NEW YORK - In a belated response to the starvation threatening millions in Somalia, a still confidential report to the United Nations Security Council recommends the dispatch of 3,500 UN soldiers to help protect food aid from being looted by rival warlords, writes Leonard Doyle.

The report by the UN Secretary-General, Boutros Boutros- Ghali, says it is too risky to send unarmed UN military observers to monitor ceasefires outside Mogadishu, but the Council is asked to send four additional 'security units' of UN soldiers, each with a strength of 750 men, to Bossasso in the South West as well as Berbera and Kismayu. Five hundred Pakistani soldiers are being airlifted to Mogadishu to protect food supplies.

'Civil war, the insecurity and starvation are causing massive displacements and refugee flows,' the report says, and points to 'a particularly serious situation' on the Kenyan border, where 280,000 destitute Somali refugees have fled, with 2,000 more arriving daily. The recommended UN response to this tragedy is 'an operation to deliver food and seeds from Kenya' aimed at stopping people crossing the border to look for food.

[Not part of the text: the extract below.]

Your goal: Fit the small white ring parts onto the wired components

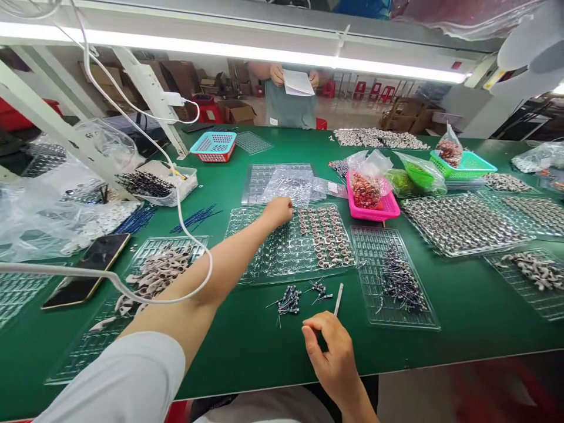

The report paints a picture of anarchy and lawlessness in which heavily armed gangs are overrunning distribution centres, looting food and medicines from docked ships and from airports. The crisis, which threatens 4.5 million of the country's 6.5 million population with starvation, is being further compounded by drought and the devastation of the civil war on agriculture and fisheries.

More than 75 per cent of the country's livestock has been lost and destitute farmers 'will constitute a new wave of starving people flocking to the towns', the UN report warns.